2021:Labeled OMR (Extractor Type)

Labeled OMR is an extractor used to output OMR checkbox labels. It determines whether labeled checkboxes are checked or not. If checked, it outputs the label(s) as the result.
About
Documents use checkboxes to make our life easier. They are particularly prevalent on structured forms. It gives the person filling out the form the ability to just check a box next to a series of options rather than typing in the information.
However, most of Grooper's extraction centers around regular expression, matching text patterns and returning the result. There isn't necessarily a character to match a checked checkbox. Regular expression isn't going to cut it to determine if a box is checked or not.
This is where OMR comes into play. OMR stands for "Optical Mark Recognition". OMR determines checkbox states. The basic idea behind it is very simple. First find a box. A box is just four lines connected to each other in a square-like fashion. If that box has a mark of some kind inside it, it is checked. If not, it's not. Checked (or marked) boxes, whether a checked "x" (☒), a checkmark (☑), or a check block (▣), while have more black pixels inside the box than an unchecked (or unmarked) one (☐).

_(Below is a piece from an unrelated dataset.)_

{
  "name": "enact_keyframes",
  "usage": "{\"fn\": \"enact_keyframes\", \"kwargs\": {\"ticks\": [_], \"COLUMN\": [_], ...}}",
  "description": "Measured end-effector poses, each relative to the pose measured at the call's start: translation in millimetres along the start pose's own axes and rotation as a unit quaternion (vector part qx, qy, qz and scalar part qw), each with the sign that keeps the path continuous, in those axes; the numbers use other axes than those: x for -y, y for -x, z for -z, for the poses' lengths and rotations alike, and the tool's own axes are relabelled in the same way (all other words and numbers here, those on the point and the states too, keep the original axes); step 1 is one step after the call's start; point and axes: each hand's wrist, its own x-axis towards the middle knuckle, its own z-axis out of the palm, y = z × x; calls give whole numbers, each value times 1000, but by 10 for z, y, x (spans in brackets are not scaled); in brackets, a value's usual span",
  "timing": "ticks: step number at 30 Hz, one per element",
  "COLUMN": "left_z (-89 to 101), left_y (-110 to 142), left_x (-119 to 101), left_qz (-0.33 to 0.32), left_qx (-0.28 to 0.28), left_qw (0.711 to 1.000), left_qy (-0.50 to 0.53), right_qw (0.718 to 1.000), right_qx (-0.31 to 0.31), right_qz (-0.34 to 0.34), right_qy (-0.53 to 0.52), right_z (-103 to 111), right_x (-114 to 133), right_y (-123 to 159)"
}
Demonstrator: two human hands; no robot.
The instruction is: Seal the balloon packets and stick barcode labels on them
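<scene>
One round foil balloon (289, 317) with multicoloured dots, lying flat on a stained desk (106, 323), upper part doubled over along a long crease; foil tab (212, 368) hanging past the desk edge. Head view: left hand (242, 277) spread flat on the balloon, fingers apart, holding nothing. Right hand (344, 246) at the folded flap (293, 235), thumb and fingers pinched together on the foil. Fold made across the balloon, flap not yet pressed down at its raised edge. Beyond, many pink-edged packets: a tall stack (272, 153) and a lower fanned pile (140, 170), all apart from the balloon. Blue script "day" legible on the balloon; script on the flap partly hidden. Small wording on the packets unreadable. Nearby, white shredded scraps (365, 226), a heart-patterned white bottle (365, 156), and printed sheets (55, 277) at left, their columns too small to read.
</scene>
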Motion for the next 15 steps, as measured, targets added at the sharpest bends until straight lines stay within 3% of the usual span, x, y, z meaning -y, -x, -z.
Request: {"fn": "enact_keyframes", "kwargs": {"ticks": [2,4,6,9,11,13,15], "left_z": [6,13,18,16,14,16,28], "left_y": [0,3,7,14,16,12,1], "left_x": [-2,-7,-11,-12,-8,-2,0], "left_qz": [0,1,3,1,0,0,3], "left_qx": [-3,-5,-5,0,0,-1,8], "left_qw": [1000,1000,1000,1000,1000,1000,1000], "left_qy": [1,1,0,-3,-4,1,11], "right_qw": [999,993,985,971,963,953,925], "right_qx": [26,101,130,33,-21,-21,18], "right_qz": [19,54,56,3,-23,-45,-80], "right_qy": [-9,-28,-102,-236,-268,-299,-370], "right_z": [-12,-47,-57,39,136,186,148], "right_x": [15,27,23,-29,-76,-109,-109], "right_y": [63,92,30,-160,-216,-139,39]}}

If the detected box has a high threshold of black pixels in it, it's checked (or marked). If not, it's unchecked (or unmarked).
A simple example would be a document asking a question and giving two boxes to check “Yes” or “No.” For example, see the portion of the document below asking if the applicant is a U.S. Citizen. “Yes” or “No” would be the labels. Either “Yes” or “No” would be the field's final result, depending on which box is checked. In this case, "Yes".
![]() |
![]() |
In general, what you want to extract is the text of the checked label. The Labeled OMR extractor allows you to do just that.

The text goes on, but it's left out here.